Moving Waves (and/or) Focus 3 - Focus

Vastly underrated progressive rock quartet from Holland. They had a Top 40 hit in the 70's with a quirky instrumental called Hocus Pocus, which contained a whole bunch of yodeling and a couple of searing guitar solos over a hard rock rhythm track. That came from the album Moving Waves. The follow-up to that album was a two-record set named Focus 3.

Thisj Van Leer is the vocalist, keyboardist and flute player. He has a marvelous voice, although he usually uses it only for oddities such as the aforementioned yodeling. Most of Focus' output was instrumental.

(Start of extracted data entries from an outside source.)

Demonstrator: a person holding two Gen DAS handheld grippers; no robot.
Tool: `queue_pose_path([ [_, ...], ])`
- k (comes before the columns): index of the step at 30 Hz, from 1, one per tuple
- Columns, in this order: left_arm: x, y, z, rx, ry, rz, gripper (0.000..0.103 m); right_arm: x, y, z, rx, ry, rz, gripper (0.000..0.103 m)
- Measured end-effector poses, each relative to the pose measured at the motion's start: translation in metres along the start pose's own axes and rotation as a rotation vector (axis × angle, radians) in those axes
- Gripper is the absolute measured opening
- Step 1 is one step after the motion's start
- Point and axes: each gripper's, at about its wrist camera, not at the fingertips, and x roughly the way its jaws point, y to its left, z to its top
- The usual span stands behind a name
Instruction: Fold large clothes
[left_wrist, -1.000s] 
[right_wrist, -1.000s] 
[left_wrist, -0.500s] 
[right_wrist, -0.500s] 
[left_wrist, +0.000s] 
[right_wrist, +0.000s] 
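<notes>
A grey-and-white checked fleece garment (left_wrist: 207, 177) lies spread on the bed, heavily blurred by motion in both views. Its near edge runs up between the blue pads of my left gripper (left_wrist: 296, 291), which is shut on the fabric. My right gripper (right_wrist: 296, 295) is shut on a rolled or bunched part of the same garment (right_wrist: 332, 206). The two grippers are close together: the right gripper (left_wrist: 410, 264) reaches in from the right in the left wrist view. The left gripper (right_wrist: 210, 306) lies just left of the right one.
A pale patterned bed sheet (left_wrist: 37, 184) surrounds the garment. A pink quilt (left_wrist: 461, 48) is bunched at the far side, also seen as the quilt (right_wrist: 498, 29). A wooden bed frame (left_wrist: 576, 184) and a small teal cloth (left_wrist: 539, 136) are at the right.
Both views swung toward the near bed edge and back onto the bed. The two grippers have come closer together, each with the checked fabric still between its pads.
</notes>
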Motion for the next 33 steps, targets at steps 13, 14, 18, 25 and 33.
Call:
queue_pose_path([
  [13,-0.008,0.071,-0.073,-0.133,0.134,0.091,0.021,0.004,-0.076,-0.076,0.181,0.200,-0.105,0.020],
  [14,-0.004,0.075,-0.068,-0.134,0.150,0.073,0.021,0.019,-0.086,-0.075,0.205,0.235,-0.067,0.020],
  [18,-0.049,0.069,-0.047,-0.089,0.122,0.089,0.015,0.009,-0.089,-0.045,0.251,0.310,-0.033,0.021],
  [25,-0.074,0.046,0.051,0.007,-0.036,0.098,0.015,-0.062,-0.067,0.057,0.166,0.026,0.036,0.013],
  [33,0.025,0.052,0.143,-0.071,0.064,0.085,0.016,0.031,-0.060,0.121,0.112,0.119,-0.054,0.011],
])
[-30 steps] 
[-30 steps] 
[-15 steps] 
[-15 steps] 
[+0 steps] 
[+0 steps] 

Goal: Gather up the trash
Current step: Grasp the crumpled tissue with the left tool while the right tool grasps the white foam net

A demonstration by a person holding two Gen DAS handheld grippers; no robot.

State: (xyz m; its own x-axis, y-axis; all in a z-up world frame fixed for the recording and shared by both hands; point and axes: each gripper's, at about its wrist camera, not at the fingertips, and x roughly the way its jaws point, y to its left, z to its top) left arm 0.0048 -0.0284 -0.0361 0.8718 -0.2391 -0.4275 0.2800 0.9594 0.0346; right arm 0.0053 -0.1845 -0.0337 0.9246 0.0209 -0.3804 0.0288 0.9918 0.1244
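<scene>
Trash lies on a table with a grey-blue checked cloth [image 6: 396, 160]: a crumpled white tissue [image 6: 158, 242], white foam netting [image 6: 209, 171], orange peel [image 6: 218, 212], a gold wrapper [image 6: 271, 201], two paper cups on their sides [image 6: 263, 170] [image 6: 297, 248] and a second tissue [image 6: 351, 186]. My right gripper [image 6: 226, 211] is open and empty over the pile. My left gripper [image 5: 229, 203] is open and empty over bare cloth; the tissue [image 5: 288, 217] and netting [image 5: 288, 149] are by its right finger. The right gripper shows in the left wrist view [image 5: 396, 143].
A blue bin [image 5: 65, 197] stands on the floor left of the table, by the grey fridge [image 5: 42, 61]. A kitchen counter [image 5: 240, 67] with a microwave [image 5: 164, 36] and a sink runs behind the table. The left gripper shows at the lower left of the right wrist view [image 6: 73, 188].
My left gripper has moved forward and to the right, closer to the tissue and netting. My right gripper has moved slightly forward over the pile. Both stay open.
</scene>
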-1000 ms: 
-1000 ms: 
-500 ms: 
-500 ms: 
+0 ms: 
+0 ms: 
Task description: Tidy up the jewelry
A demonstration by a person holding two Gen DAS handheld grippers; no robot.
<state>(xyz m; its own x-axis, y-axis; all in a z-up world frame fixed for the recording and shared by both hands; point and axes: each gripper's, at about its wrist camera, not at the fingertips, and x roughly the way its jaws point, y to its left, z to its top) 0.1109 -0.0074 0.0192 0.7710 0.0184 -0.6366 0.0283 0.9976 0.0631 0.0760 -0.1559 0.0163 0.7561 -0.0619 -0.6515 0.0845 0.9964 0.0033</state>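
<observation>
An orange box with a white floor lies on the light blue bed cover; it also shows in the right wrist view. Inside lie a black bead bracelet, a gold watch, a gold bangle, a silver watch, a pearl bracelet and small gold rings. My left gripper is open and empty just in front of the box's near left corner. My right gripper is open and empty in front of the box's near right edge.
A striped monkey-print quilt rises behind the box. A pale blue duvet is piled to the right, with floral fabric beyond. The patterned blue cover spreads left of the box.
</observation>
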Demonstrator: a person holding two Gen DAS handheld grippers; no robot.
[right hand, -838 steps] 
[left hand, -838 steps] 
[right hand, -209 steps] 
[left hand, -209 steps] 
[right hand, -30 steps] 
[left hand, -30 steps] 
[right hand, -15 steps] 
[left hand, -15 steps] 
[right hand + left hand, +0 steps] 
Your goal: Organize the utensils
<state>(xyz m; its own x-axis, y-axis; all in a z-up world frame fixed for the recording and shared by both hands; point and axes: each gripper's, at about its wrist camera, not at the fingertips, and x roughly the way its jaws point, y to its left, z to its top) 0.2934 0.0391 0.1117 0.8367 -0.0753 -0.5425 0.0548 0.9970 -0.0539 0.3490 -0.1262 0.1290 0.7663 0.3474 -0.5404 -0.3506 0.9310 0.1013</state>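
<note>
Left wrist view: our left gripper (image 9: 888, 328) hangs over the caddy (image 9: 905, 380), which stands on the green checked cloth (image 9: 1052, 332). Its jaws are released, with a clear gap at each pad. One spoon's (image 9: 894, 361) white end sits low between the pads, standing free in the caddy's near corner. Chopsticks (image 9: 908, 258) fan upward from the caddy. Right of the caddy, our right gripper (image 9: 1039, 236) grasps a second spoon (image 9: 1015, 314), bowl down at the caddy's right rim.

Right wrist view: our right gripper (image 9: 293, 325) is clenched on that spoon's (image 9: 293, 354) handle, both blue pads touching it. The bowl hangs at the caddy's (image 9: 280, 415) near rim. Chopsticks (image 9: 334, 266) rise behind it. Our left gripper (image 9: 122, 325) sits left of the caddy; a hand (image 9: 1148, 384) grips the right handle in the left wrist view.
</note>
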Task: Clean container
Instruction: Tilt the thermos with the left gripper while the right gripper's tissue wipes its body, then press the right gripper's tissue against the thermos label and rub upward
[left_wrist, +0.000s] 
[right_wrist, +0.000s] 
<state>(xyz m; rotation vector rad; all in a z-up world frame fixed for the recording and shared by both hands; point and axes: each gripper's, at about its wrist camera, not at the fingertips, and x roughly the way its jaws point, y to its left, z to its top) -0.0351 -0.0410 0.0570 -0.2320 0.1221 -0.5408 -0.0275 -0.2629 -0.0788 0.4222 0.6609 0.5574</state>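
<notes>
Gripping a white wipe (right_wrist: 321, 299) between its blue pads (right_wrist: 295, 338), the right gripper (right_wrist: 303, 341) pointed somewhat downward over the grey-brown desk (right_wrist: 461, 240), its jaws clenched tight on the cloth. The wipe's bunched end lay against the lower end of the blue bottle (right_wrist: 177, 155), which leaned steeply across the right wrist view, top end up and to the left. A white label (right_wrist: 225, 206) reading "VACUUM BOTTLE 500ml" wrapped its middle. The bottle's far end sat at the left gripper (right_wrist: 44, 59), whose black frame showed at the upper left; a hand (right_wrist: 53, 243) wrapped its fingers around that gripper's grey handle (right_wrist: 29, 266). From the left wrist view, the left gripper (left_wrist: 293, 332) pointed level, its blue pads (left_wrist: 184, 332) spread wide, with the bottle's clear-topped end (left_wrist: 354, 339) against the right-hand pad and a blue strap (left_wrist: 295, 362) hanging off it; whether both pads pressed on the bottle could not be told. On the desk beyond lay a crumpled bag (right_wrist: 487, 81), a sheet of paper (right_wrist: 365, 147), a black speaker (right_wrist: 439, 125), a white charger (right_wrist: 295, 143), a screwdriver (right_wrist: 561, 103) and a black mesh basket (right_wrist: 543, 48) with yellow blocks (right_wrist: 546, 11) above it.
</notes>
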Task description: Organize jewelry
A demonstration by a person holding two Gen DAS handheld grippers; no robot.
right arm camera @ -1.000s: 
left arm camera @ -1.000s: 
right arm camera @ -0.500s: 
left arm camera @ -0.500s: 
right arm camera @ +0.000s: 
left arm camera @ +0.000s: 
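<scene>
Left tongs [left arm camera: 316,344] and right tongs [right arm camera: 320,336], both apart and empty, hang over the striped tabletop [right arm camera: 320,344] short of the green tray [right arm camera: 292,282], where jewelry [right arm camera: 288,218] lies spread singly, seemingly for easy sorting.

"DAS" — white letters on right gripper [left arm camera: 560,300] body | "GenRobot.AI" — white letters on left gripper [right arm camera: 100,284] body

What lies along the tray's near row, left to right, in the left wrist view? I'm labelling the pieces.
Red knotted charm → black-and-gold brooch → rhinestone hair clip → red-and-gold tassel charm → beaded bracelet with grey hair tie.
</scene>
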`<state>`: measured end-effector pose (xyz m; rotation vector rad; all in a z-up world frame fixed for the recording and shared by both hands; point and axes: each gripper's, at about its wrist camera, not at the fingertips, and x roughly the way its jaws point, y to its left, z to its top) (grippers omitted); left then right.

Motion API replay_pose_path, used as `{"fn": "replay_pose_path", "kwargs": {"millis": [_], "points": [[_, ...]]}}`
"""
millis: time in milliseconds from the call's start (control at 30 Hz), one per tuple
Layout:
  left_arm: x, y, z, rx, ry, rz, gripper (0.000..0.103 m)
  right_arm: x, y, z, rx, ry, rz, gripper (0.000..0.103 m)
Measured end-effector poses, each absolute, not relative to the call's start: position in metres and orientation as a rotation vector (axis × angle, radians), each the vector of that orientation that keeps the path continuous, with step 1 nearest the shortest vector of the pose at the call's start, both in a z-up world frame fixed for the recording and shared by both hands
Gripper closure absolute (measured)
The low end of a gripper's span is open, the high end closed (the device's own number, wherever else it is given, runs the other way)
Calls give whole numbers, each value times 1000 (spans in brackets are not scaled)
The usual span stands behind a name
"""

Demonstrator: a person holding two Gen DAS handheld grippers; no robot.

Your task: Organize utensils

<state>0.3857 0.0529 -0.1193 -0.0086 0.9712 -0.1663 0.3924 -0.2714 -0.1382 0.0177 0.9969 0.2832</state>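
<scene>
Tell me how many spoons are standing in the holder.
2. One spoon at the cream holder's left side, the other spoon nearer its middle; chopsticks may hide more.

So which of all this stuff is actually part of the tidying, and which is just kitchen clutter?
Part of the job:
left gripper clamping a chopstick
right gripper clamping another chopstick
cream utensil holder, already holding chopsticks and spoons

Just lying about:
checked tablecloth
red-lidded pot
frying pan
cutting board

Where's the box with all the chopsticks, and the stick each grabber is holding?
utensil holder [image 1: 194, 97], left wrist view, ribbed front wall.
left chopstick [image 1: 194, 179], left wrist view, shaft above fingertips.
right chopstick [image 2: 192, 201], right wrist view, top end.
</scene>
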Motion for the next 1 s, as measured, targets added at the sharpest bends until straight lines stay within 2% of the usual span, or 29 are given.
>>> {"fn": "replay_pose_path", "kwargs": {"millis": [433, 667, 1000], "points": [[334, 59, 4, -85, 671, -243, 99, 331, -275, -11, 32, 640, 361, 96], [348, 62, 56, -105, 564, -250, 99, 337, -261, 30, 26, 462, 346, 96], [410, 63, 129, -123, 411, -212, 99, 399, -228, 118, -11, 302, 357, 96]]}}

His flute vibrato was magnificent and he went on to play as a sideman in various jazz ensembles after this group broke up. Jan Akkerman played guitar and other stringed instruments - lute among them - and threw vicious heavy metal guitar licks into baroque-inspired jazz pieces. They were the two members involved in every incarnation of the group. Drummer for both of these sessions was Pierre Van Der Linden. For the Moving Waves recording, the bassist was Cyril Havermans. On Focus 3, it was Bert Ruiter. Both he and Van Der Linden get extended solos on Focus 3, so if you like that sort of thing, then you'll dig that one more. If not...

(Being a bass player, I love extended bass solos. However, some people consider them the musical equivalent of waiting for your number to be called at the registry of motor vehicles. Being a bass player, I hope those people's eyes rot out.)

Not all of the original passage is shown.